Из всех звуков вечерней тишины Нестор отчетливее всего услышал именно стук колес. Как только исчез за поворотом хвост поезда, где-то глубоко в душе шевельнулось раскаяние за этот романтический порыв — прийти в Город своей юности именно пешком; но вот все отчетливее слышится ритмичный стук, и откликается он чем-то далеким, как вечность, и уносит это минутное сомнение: глухое татаканье вагонных колес было сейчас таким же, как в те времена, когда он вечерами выбегал из села на выгон и, вслушиваясь со щемящей тоской, устремлялся душой за этим зовом, в незнакомый, удивительный мир.
«Эх ты, гримасничающая проводница с надутыми губками и кудрявыми волосами, и ты мне о Кузькиной матери?.. Где-то ты слышала, да недослышала, потому, что сама вон как привычно пересекаешь землю, но ты бы, наверное, даже и не поверила, что когда-то у меня по дороге в тот мир, из которого я теперь возвращаюсь в свой Город, стояло вот это Парище с кузнецами, похожими на чертей, что подковывают коз и малых детей, да еще с этой ведьмой — Кузькиной матерью, у которой, чтобы попасть в Город, надо было как самое маленькое — поцеловать руку».
За спиной Нестора, далеко в горах, спряталось село, из которого он и его ровесники выбегали по вечерам на зов паровозных колес, а потом, когда у родителей не было уже сил удержать их дома и парищев-ская Кузькина мать постепенно и нехотя становилась сказкой, уходили и больше не возвращались, — в это мгновение он еще раз проходил сквозь старые ворота, которые вывели его когда-то из родного села в большой мир.
В первый раз это было давным-давно: той. осенью, когда из окна сельской школы в яму, в которой гасили известь, полетели портреты вождей санационной Польши, а отец, бедолага с полморгом земли, торопливо, словно боясь, что упустит счастливое мгновение, взял Нестора за руку, повел его в Первую городскую школу и сказал при директоре:
— Сокрушался я, сынок, что батраком станешь, не спал ночами, видя тебя поденщиком, а теперь — человеком будешь.
Он поклонился директору и ушел, оставив сына в украшенном кумачом Городе, чтобы он тут рос и познал радость свободного детства и тяжкое отрочество под сапогом гитлеровского оккупанта, а в юности — радость освобождения от фашизма.
Все было тут… А потом — уход из Города в большой мир.

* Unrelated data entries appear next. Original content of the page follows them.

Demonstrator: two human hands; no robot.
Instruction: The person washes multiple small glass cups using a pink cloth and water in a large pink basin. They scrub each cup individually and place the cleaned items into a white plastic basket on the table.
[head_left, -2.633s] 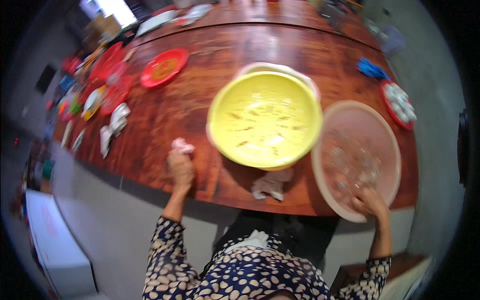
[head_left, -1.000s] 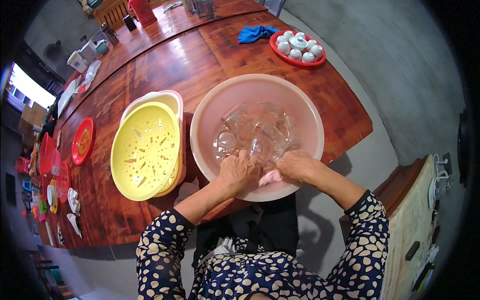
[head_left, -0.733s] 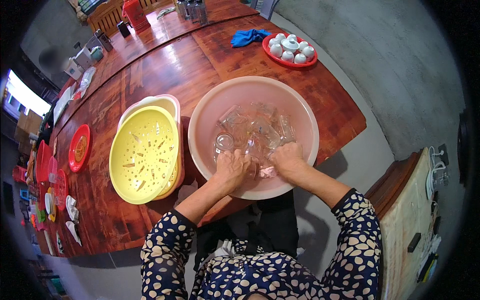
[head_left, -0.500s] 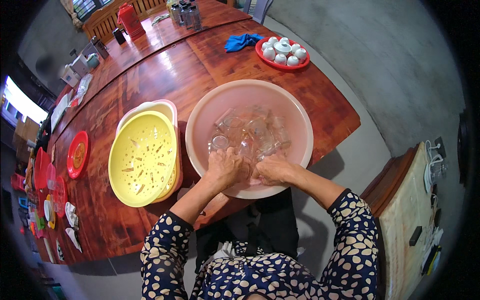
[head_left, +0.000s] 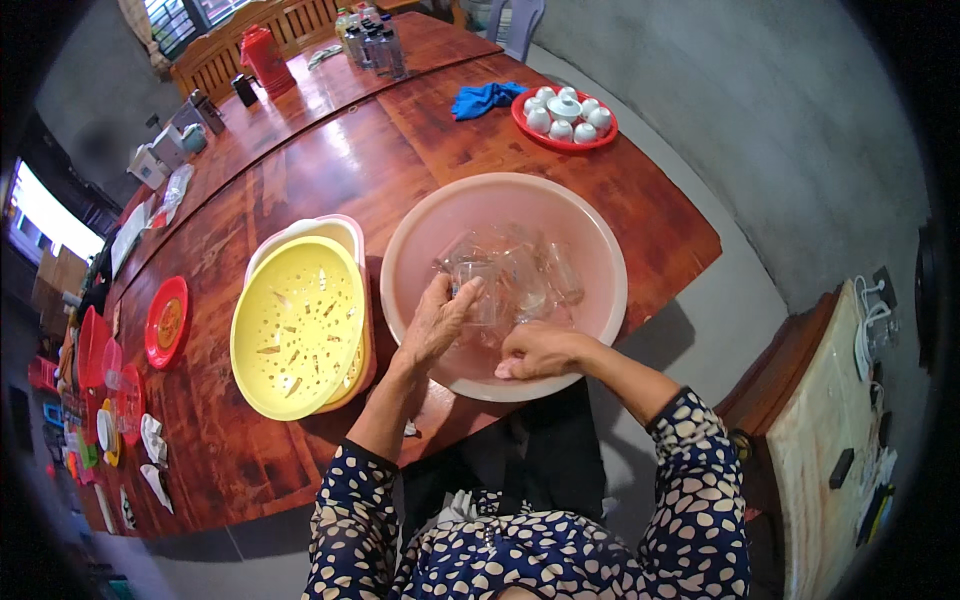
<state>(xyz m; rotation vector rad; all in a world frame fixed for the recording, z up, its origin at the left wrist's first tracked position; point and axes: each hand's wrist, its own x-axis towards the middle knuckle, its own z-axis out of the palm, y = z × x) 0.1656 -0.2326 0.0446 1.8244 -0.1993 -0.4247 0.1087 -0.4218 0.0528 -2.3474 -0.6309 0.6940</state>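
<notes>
A wide pale pink basin (head_left: 607,330) stands at the table's front edge, with several clear glasses (head_left: 525,275) lying in water in it. My left hand (head_left: 432,325) is closed round one clear drinking glass (head_left: 480,300), thumb on the near side and fingers behind, over the left part of the basin. My right hand (head_left: 540,350) is balled up low at the basin's near right side; something pinkish shows under its fingers, but I cannot make out what it is.
Left of the basin, a yellow colander (head_left: 300,330) rests tilted on a stacked pale tub. A red tray (head_left: 570,143) of white cups and a blue cloth (head_left: 485,100) lie beyond. Further left are a red plate (head_left: 166,345) and a red thermos (head_left: 265,60).
My left hand has come up out of the cluster of glasses with one glass in its grip. My right hand has stayed low in the basin, turning slightly.
</notes>
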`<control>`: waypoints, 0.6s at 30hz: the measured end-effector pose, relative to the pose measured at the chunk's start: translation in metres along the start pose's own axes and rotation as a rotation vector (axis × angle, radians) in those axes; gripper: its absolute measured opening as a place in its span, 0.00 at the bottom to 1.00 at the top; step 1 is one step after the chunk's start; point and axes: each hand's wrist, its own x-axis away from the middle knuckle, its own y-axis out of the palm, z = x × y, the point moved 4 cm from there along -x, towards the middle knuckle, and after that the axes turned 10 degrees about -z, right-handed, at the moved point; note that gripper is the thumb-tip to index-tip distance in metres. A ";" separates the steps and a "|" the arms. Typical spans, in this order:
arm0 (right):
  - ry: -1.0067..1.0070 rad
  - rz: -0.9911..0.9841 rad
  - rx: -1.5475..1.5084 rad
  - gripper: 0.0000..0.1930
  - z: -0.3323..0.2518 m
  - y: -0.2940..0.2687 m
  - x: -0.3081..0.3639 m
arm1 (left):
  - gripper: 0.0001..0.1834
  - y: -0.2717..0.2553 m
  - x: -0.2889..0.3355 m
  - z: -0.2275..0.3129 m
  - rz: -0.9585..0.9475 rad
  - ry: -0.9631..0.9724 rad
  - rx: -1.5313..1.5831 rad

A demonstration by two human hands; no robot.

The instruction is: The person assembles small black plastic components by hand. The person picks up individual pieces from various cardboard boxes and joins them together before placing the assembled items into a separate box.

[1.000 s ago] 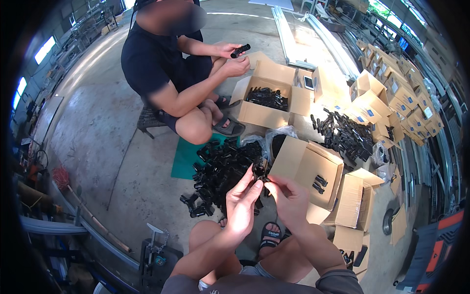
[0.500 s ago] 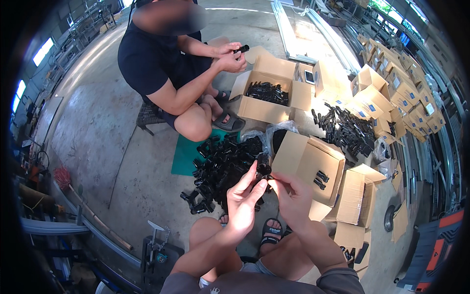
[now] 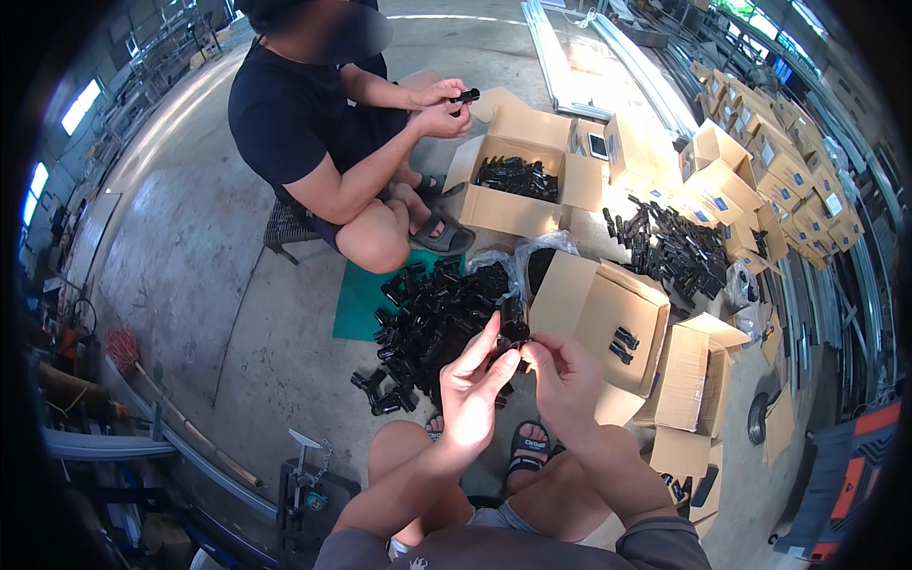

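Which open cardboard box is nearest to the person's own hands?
The tilted box just right of the hands, holding only a few black parts; the others lie farther away.

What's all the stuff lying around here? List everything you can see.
black part: one, black, held between both hands
pile of parts: many, black, floor ahead
second pile: many, black, floor at right
open box: one, brown, right of the hands, few parts inside
box of parts: one, brown, by the seated person
stacked boxes: several, brown, far right
green mat: one, under the pile
seated person: one, dark clothes, opposite
left hand: on the part
right hand: on the part
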 end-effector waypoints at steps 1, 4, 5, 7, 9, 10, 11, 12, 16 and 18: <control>-0.006 -0.017 0.043 0.05 -0.008 0.000 -0.001 | 0.29 0.000 0.000 0.000 -0.006 0.007 -0.002; -0.091 -0.052 0.192 0.06 -0.015 0.001 -0.004 | 0.28 0.000 0.001 0.000 -0.026 0.010 -0.001; -0.131 -0.060 0.247 0.07 -0.015 0.000 -0.005 | 0.28 0.001 0.002 0.000 -0.034 -0.001 0.005; -0.149 -0.105 0.270 0.07 -0.010 -0.001 -0.006 | 0.28 0.003 0.002 0.001 -0.043 -0.020 0.035; -0.148 -0.124 0.256 0.07 -0.009 -0.003 -0.006 | 0.28 0.005 0.002 0.004 -0.045 -0.037 0.086; -0.141 -0.123 0.226 0.06 -0.010 -0.003 -0.005 | 0.28 0.005 0.001 0.004 -0.039 -0.052 0.103; -0.134 -0.122 0.196 0.06 -0.012 -0.002 -0.005 | 0.27 0.005 0.001 0.004 -0.032 -0.067 0.121; -0.135 -0.113 0.184 0.07 -0.015 -0.001 -0.004 | 0.27 0.005 0.001 0.005 -0.026 -0.083 0.139; -0.207 -0.094 0.250 0.06 -0.020 0.001 -0.005 | 0.26 0.009 0.001 0.006 -0.035 -0.093 0.152; -0.251 -0.122 0.333 0.05 -0.018 0.000 -0.006 | 0.26 0.001 0.004 -0.002 -0.053 -0.052 0.120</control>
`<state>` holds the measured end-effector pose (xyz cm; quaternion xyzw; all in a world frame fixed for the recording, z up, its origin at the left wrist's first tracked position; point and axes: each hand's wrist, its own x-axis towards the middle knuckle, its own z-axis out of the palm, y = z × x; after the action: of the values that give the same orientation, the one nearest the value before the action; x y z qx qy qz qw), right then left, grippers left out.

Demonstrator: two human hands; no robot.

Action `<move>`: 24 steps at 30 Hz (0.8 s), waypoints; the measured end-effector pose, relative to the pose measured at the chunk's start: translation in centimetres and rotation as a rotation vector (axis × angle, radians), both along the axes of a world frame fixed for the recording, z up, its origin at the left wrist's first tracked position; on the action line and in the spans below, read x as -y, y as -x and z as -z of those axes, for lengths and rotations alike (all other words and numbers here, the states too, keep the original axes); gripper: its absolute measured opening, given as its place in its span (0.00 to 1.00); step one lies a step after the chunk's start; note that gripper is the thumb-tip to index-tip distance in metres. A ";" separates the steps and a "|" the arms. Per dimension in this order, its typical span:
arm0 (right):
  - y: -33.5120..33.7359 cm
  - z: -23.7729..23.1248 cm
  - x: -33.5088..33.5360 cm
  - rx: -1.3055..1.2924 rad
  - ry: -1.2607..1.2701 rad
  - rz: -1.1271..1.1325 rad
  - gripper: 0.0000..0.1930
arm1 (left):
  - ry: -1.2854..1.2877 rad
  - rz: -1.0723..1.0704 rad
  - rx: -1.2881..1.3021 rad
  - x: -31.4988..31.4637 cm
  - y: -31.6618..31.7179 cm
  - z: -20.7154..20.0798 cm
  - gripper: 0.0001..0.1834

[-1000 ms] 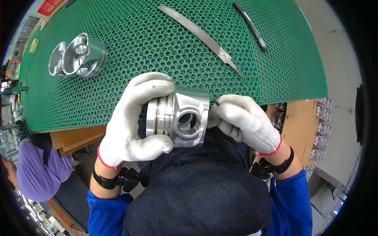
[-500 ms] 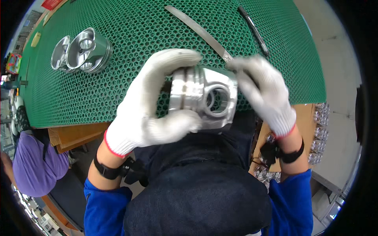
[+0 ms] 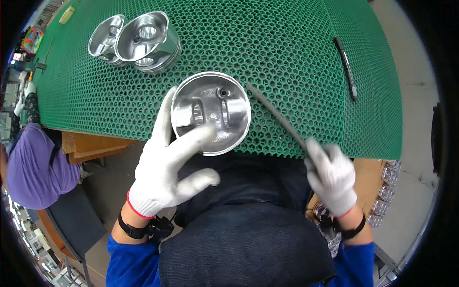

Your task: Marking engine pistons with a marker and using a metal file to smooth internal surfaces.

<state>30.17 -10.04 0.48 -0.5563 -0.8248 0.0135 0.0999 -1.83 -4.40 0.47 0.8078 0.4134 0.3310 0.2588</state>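
A silvery engine piston [image 3: 231, 130] stands on the green honeycomb mat [image 3: 296, 38], its hollow side facing up. My left hand [image 3: 160, 170], in a white knitted glove, is at its left side. One finger lies along the outer wall and another stretches over the hollow; the thumb is spread away from it. The gloved right hand [image 3: 331, 179], somewhat blurred, closes round the near end of a long, thin grey file-like metal strip [image 3: 277, 115]. The strip's far end points up and left, close to the piston's right rim.
Two more pistons [image 3: 168, 50] stand together at the far left of the mat. A black marker pen [image 3: 346, 69] lies at the right. Below the table's right edge several pistons [image 3: 386, 193] sit on brown board. A person in purple [image 3: 43, 165] is at the left.
The piston has gone from lying sideways between my hands to hollow side up on the mat. My left fingers have loosened. My right hand has moved down and taken hold of the metal strip.
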 end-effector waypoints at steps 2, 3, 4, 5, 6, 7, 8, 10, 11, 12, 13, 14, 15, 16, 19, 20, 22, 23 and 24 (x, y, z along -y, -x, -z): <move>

Надолго. Чтобы получить образование в советском вузе и стать мастером. Чтобы через много лет, сегодня, вернуться в Город и в его воротах, облегченно вздохнув, сказать:
«Покойный мой отец! Я не знаю, кем ты видел меня, когда впервые привел сюда за руку: рабочим, врачом, инженером или кинорежиссером. Да это не так уже и важно — кем. Я вернулся человеком».
Нестор добрался до центра поздно… Улицы уже были совсем безлюдны. Нет, он теперь не жалел, что вместо десяти минут поездом шел больше трех часов пешком — из Парища напрямик по знакомым и совсем новым дорожкам. Хорошо было так идти и думать о Городе, который вот-вот увидит после долгой разлуки, какой он теперь? Небось не тот, который оставил юношей… Шагая, Нестор ощущал, как поднимаются в душе глубоко ушедшие воспоминания и ширится ожидание нового. Это^было радостное ощущение: он еще вчера был до предела утомлен, сегодня же пробудилась жажда познания.
Город уже крепко спал. Нестор прошел по центральной улице, ища гостиницу. Нашел. Постоял у дверей. В гостинице было тихо. Стучать не хотелось. Разве уж так далеко до рассвета?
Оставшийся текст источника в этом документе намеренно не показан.